From "The Marvelous Boy Of The Movies," by Charlie Chaplin, Vanity Fair, January 1921
It was by pure accident that I met this remarkable child actor. He was with his parents in a Los Angeles hotel sleeping, as a child will, in a chair. He was roused in order to meet me. He rubbed his eyes, jumped up, made his politest bow, and promptly went back to sleep.
However, in that instant, I had seen the rare quality of Jackie Coogan, a quality so lovable that I followed him up, induced his parents to let him become a member of my company and shortly set about a picture which might express something of my feeling--which, I believe, will not prove a purely individual reaction--toward the child.
What first attracted me to the boy was a whimsical, wistful quality, a genuineness of feeling. He is the lovable child carried to the nth power, yet endowed with not a little of the self-consciousness of an artist and with a hundred resources as an actor....
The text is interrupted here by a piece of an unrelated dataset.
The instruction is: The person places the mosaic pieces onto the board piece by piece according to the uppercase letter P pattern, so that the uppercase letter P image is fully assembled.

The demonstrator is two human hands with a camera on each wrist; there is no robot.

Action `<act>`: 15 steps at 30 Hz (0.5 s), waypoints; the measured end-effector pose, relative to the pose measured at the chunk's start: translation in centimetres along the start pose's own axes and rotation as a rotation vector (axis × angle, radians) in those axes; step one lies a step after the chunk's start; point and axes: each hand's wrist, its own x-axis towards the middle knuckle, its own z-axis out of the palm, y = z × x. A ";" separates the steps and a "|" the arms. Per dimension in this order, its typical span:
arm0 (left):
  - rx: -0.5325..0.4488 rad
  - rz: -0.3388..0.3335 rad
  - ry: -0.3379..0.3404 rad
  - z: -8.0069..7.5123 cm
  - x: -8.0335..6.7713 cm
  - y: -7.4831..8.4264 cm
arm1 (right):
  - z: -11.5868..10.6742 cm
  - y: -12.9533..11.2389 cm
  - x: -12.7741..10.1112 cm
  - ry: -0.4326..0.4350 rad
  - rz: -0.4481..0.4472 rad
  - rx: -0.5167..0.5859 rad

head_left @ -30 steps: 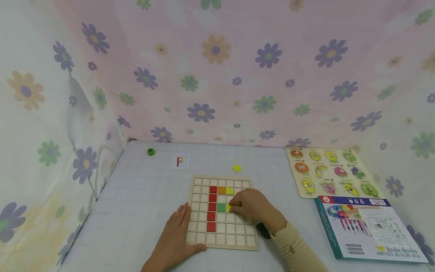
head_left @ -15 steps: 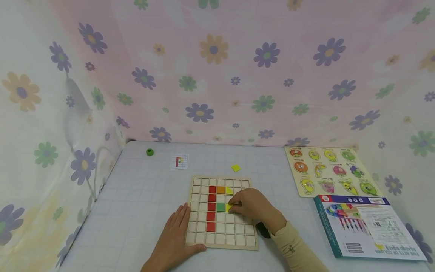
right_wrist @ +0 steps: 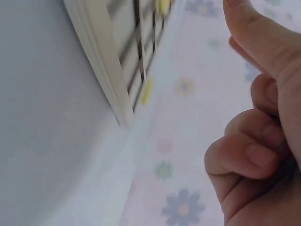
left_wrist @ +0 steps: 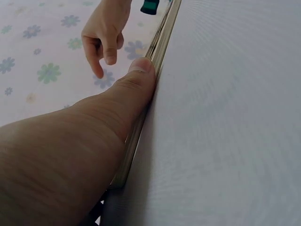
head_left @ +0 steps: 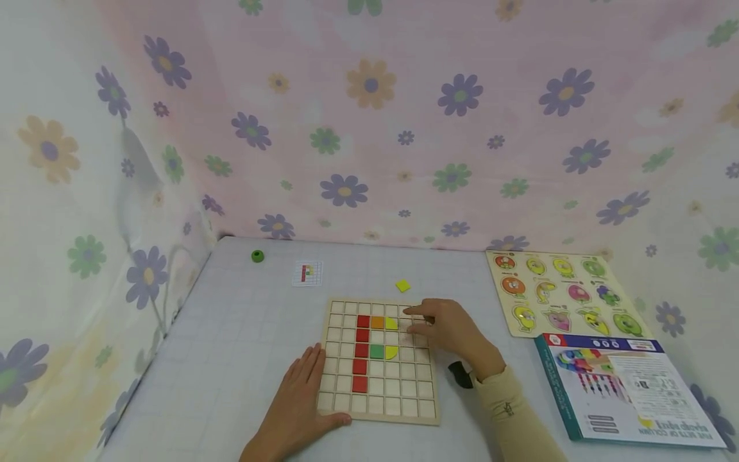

In this initial stages of his training, however, my chief difficulty was to overcome his inattention, or rather that inability to concentrate the attention, which is, of course, a common characteristic of all children. One quality he has, which is extraordinary in a child: his ability to repeat a scene without losing interest. I have seen him pick up an object after a dozen rehearsals, with a wonder and attention, which would make you believe he was looking at it for the first time in his life....
Now that The Kid is about to be released, I suppose another picture made by myself and Jack Coogan is scarcely probable. What the boy will do, I don't know, but then neither do I know what I shall do, I shall probably go on wearing a trick moustache and carrying a cane too small for me, until at last I meet the undertaker.